Management failings rather than technology are to blame for a growing number of botched core banking system replacements, according to Forrester Research.
Replacing legacy technology is a top priority for many banks as they face increased regulatory burdens, internal cost cutting requirements, and customer demands for digital services.
But according to Forrester principal analyst Jost Hoppermann, in the 'Anatomy Of A Disaster — Learn From Major Banking Platform Transformation Failures' report, "more and more" modernisation projects are running into problems due to poor management.
"Today's banking platform transformations rarely fail because the technology is not up to the task," he said. "They fail because the organisation that has to deliver the transformation initiative — typically over many years - isn't mature enough."

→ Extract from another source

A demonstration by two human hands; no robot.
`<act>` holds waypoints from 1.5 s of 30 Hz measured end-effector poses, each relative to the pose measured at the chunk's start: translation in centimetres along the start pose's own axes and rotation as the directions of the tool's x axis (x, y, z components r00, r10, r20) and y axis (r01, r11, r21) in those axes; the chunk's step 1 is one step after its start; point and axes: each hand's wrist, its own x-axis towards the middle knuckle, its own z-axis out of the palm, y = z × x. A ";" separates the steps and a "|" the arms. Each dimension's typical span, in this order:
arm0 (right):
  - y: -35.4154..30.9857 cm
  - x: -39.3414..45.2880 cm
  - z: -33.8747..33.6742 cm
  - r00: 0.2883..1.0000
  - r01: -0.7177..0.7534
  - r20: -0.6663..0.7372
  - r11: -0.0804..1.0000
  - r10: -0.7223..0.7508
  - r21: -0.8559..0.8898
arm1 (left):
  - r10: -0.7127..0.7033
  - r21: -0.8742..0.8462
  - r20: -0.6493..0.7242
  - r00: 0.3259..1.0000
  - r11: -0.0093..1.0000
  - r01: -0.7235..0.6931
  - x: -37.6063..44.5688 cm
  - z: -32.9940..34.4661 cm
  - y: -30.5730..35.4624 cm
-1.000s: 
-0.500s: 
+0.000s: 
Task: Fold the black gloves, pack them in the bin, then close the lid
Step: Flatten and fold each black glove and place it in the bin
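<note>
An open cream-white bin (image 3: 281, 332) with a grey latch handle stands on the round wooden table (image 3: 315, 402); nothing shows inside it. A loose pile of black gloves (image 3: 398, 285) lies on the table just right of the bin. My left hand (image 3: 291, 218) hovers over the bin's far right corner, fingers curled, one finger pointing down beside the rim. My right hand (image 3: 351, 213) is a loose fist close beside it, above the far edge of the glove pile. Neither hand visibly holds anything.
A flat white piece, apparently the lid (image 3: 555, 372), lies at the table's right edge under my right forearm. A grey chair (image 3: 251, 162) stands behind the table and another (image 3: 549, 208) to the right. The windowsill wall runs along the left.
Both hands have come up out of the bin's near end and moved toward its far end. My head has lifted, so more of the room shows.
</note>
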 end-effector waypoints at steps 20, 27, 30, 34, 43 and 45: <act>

Project failures — four main causes
Hoppermann highlights four key reasons why transformation projects run into problems. First, projects are often run entirely within the technology management team; second, there is a mismatch between a bank's corporate mentality and the sourcing model; third, the transformation team takes ill-designed shortcuts; and finally, there are continued increases in project scope.
Another factor is that projects to overhaul core banking occur rarely, making it difficult to access relevant expertise.
"Most banks only undertake major transformations every few decades — and so members of the previous transformation team are either working for different firms or have retired," he said.
Core replacements — beset by management problems
Core system replacement problems have affected banks all over the world. Hoppermann points to Allied Irish Bank's troubled Oracle FlexCube implementation in 2007, the Union Bank of California's decision to scrap Infosys' Finacle platform in 2011, and an unnamed bank which wasted hundreds of millions of euros by ending its transformation eight years after its start and continuing to use a 40-year-old banking platform instead.
He also mentions the Co-operative Bank's planned move to Infosys' Finacle platform, a project which was cancelled in 2013 with a bill of almost £300 million.
In a review of the Co-op Bank problems, Sir Christopher Kelly said that core banking replacement programme "was not set up to succeed" and was "beset by destabilising changes to leadership, a lack of appropriate capability, poor co-ordination, over-complexity, underdeveloped plans in continual flux and poor budgeting".
In order to avoid repeating these problems, banks need to learn lessons from previous projects, said Hopperman.
For example, banks should link vendor contracts to "transformation goals" and aggressively manage delivery targets to avoid delays, as well as assessing the ability of internal teams to deliver projects. IT teams must also engage with the wider business on resolutions, and should be confident to push back on additional project requirements demanded by executives.